Bought mine for a weekend driver and toy. I have a bunch of collector cars that are too nice to drive. ?? What's up with that? I doubt if mine will ever be a collector or if I will keep it that long. Those 2005's sure look inviting!


----------



## LarryM (Aug 17, 2004)

Mine is also a daily drive. Altho I did keep my 4wd Blazer for those REALLY bad snow days.

As far as miles, I don't really consider it. My lovely wife and I are going on a little mini-vacation (extended weekend) to visit my parents in Arkansas. Previously I'd rented a Winnebago sort of camper, that didn't even cross my mind this time - were eating up the highway in the GTO!

As most have said, I bought the car to drive and drive it I will - its FAR too pleasurable to leave in the garage for an entire Chicago winter.
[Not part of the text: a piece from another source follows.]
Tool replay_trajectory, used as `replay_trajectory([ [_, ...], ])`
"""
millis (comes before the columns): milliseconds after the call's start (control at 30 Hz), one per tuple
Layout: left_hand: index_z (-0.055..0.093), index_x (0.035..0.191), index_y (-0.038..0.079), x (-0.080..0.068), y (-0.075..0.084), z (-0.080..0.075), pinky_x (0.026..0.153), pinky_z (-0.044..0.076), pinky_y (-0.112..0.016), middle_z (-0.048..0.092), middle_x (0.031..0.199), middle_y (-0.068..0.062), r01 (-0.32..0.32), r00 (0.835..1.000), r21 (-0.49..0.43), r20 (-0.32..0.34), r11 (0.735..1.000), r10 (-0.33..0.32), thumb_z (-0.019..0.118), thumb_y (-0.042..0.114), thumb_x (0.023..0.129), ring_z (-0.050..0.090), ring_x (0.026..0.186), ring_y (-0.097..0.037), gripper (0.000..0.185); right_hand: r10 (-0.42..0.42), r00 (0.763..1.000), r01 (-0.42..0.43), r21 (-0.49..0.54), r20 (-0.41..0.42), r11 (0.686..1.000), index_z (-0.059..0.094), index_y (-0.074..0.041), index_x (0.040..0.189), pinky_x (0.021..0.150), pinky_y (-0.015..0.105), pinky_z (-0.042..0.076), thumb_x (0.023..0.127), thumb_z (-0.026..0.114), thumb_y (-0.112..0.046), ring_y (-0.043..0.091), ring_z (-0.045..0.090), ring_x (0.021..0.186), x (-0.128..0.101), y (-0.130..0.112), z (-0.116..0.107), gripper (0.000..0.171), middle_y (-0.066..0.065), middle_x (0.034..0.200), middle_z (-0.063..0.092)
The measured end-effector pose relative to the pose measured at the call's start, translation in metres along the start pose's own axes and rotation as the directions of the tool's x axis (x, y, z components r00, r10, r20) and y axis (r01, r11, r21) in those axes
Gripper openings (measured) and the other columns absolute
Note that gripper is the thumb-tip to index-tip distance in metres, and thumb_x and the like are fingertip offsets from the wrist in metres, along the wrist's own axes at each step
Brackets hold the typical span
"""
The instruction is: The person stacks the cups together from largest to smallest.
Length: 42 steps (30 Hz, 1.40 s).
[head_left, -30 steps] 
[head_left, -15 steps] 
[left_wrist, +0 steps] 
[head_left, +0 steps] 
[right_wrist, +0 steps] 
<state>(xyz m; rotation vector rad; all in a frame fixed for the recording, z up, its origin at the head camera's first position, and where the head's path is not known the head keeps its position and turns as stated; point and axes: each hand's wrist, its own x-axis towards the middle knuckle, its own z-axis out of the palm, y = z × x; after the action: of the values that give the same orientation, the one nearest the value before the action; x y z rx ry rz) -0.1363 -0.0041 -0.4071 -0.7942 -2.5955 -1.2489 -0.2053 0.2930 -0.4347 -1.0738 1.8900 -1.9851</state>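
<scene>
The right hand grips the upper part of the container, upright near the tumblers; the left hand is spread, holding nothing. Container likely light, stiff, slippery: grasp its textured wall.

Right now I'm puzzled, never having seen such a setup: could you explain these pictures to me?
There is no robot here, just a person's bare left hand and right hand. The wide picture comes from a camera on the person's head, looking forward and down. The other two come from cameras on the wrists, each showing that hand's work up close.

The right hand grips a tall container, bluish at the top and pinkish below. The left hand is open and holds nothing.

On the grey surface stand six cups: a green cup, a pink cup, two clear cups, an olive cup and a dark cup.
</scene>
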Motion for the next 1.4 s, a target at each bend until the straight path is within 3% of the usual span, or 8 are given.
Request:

My garage is attached and insulated so it doesn't get below freezing most of the winter -but- I am investigating having a heater put in. Wouldn't want the GTO to get chilly over night.  


---Larry


----------



## DJ_YellowGTO (Oct 8, 2004)

Mine is a Daily Driver and i would not want it any other way. To buy a car and hold on to it until it is worth something is taking away what the car is ment for, and that is to have fun it. My father and I have had several cars fromt he 60's and 70's and we always enjoyed them no matter what the value was. My father has had a 64 Buick Wildcat for 15yrs with a 425 and dual quads and that car is all orginal and has won every award that it can, but must import we drive it and have fun with the car. Cars today are not made like back then when there were many option codes making cars worth more then others. A new car should be drive like you stole it and enjoyed. One could always restore the car if they want it to be worth money in the long run. Also anyone in the carmarket that deals with classics will tell you that the market for cars right now is unstable and prices aren't follow market value so much any more. Cars at auction are bringing big money only if theyare in demand no matter what the market value is. One should just drive and enjoy the car in the present because no one can predict what will happen with the classic car market. The days or buy a car in tossing little money in them and making good profit off of it is gone.


----------



## Guest (Oct 14, 2004)

My GTO is my weekends and holidays car. I usually drive a Linc. Cont. to work. I don't take my GTO to places that can be damaged by other cars like to a crowded shopping center. I let the Cont. take all the punishment. After all it is a Ford!


----------



## JWC (Jul 28, 2004)

My GTO is mainly for weekend use. It certainly clears away the cobwebs of the work-week. I am trying to avoid the inevidable "blemishes" that would result from daily use, as there really aren't any good stretches of road between home and work anyway.

If I can retire in 15 years, I hope an '04 GTO in great shape will be an item of interest at area car club meets and informal Sonic gatherings. I am not looking at it as an investment, but would hope it will hold value well.

I would like to know how many '04 GTOs have been (or will be) sold, as I think it may be around 10,000 based on some previous numbers I've heard. With the changes in the '05, the '04 will be always be unique. I do not plan to make any modifications to mine and will maintain it to the highest standards.

One of my grandsons may appreciate the GTO at some future date.


----------